Write out again, exactly, the lines below starting at the one with "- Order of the" and ending at the one with "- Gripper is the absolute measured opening".

----------------------------------------

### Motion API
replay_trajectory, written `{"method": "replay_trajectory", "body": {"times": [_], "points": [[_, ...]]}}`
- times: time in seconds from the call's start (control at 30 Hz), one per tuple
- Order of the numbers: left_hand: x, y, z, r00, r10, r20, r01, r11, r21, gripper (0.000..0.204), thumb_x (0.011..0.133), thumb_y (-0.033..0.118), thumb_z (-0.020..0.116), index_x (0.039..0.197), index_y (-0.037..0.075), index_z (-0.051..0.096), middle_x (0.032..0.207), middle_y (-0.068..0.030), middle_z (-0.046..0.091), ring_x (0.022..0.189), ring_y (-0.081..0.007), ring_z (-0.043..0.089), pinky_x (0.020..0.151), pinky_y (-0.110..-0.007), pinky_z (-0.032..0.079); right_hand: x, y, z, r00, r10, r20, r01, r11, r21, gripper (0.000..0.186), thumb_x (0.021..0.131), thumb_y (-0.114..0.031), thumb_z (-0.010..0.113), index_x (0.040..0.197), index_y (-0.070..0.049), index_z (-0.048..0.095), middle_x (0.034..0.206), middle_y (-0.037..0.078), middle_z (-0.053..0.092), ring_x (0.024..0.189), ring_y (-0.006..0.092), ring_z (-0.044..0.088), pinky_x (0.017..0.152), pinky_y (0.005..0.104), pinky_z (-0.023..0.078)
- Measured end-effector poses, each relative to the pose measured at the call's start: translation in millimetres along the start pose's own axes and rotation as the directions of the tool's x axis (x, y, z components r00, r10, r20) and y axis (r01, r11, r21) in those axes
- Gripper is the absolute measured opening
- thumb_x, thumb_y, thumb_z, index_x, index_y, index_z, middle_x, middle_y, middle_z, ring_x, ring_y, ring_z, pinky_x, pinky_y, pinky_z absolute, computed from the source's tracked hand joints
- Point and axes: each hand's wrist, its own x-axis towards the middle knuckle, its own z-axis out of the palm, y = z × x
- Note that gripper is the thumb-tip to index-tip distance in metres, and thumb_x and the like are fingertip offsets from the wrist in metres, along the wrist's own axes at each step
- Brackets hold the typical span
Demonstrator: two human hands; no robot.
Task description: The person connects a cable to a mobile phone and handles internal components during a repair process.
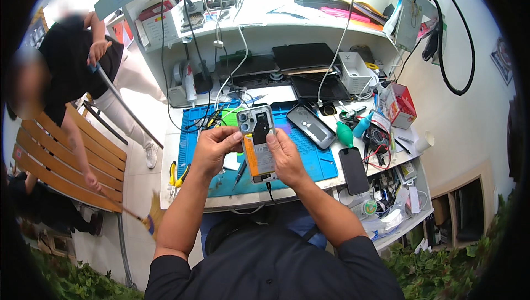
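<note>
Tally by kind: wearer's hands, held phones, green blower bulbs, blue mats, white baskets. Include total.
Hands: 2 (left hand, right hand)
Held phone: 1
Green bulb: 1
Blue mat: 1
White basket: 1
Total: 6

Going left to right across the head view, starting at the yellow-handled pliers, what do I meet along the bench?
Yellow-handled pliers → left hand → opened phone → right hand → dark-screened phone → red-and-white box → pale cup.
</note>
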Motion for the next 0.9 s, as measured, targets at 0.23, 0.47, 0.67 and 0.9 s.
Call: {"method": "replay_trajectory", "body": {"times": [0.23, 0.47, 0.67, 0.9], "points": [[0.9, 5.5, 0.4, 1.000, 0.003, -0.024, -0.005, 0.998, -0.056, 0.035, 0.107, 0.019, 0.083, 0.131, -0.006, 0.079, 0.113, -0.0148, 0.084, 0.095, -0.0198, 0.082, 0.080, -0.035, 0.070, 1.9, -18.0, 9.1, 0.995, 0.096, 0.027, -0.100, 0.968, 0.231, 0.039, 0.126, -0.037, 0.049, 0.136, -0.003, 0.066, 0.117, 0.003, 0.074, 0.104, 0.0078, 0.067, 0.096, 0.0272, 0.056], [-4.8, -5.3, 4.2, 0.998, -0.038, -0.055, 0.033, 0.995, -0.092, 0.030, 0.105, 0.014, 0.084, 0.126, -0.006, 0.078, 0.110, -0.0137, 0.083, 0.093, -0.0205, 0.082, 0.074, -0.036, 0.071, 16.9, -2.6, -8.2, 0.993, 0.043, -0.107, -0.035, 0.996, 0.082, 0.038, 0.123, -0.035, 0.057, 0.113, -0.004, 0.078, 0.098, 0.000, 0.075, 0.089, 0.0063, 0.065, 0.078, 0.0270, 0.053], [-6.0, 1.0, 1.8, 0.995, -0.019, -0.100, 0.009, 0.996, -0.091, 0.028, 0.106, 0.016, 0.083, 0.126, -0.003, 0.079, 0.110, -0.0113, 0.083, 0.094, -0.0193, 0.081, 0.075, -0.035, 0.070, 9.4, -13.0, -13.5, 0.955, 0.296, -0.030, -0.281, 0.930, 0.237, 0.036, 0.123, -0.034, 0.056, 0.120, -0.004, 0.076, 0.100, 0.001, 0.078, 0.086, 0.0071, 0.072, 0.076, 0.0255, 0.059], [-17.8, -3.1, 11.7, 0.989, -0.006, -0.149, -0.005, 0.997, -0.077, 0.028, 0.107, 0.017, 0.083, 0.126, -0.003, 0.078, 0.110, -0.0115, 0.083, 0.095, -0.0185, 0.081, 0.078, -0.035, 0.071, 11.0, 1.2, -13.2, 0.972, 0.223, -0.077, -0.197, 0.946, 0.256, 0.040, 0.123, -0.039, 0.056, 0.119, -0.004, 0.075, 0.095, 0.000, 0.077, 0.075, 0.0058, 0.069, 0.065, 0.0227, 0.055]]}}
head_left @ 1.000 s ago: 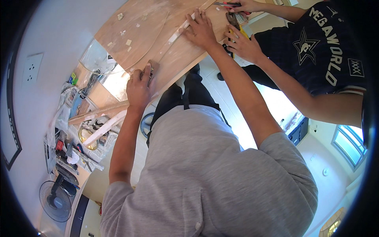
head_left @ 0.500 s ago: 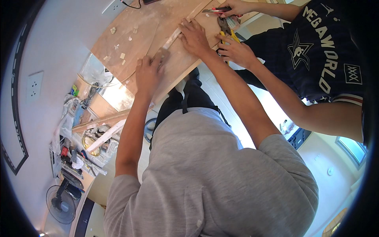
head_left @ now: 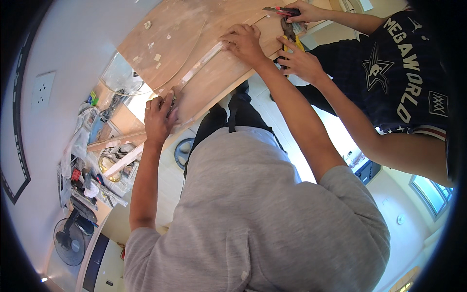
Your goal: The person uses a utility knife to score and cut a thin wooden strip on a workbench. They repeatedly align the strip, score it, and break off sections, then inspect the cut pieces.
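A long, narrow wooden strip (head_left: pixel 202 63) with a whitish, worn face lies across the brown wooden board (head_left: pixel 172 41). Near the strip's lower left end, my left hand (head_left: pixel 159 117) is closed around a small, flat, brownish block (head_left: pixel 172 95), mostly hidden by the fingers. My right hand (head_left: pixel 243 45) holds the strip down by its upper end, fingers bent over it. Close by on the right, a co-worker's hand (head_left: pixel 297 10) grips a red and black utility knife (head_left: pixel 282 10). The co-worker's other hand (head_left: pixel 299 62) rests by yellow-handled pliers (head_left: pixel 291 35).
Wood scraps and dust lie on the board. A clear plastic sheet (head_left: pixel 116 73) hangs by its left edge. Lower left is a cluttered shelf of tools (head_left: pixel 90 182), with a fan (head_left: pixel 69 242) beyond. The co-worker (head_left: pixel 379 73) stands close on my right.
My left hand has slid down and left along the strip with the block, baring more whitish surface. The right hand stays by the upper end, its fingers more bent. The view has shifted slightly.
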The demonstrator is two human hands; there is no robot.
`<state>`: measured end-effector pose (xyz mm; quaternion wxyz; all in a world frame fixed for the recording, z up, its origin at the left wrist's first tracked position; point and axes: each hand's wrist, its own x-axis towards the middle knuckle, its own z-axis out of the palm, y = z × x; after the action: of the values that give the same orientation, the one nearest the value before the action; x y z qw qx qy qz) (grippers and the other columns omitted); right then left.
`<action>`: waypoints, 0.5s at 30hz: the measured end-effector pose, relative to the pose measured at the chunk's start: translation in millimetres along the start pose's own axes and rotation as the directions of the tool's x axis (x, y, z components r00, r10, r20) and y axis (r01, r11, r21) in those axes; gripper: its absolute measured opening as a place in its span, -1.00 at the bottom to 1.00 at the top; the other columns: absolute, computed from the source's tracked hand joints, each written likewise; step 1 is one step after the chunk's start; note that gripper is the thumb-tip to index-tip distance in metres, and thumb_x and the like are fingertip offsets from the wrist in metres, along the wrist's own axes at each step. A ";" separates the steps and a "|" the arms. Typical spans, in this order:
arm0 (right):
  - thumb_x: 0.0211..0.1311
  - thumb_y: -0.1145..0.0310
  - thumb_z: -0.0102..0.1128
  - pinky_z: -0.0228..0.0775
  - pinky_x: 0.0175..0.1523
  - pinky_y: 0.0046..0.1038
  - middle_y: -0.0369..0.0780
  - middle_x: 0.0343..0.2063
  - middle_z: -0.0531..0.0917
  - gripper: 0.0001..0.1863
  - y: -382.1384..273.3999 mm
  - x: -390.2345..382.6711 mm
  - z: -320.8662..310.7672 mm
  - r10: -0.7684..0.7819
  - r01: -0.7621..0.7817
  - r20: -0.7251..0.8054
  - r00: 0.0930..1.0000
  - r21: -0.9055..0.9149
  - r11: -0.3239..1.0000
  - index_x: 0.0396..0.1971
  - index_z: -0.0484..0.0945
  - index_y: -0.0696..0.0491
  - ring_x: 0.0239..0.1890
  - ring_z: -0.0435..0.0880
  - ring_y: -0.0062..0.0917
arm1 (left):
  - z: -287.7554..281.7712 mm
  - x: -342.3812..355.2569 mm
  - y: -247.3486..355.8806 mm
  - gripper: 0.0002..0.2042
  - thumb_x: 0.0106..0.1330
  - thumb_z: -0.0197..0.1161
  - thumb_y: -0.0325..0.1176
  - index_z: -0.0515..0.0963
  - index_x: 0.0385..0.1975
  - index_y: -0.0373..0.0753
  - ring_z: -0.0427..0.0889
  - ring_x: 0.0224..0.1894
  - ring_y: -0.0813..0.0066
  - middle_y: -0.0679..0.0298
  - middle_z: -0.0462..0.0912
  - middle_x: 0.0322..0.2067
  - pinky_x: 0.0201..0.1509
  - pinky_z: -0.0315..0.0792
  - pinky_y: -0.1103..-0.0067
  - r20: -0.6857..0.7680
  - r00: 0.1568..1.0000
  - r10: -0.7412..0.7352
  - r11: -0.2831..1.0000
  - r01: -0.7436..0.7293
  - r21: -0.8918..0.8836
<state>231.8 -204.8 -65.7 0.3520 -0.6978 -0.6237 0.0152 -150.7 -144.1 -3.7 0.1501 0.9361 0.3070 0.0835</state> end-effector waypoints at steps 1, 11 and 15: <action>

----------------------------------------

ANSWER BOX
- Order of the numbers: left_hand: x, y, z, r00, r10, r20, r01, r11, r21, gripper (0.000..0.204), thumb_x (0.011..0.133), thumb_y (-0.033..0.118), thumb_z (-0.020..0.116), index_x (0.039..0.197), index_y (-0.037..0.075), index_z (-0.051..0.096), middle_x (0.032..0.207), middle_y (-0.068..0.030), middle_z (-0.046..0.091), ring_x (0.022..0.189), ring_y (-0.081..0.007), ring_z (-0.043..0.089), pinky_x (0.020..0.151), pinky_y (-0.110..-0.007), pinky_z (-0.032..0.079); right_hand: x, y, z, r00, r10, r20, r01, r11, r21, gripper (0.000..0.186), thumb_x (0.021..0.131), thumb_y (-0.114..0.031), thumb_z (-0.010..0.113), index_x (0.040..0.197), index_y (-0.070..0.049), index_z (-0.048..0.095), middle_x (0.034..0.206), middle_y (-0.037..0.078), middle_z (-0.053..0.092), ring_x (0.024..0.189), ring_y (-0.006..0.092), ring_z (-0.044..0.088), pinky_x (0.017..0.152), pinky_y (0.005..0.104), pinky_z (-0.023..0.078)
- Measured end-effector poses, each relative to the pose measured at the call's start: translation in millimetres along the start pose's own axes and rotation as the directions of the tool's x axis (x, y, z components r00, r10, r20) and y axis (r01, r11, r21) in those axes
- Gripper is the absolute measured opening

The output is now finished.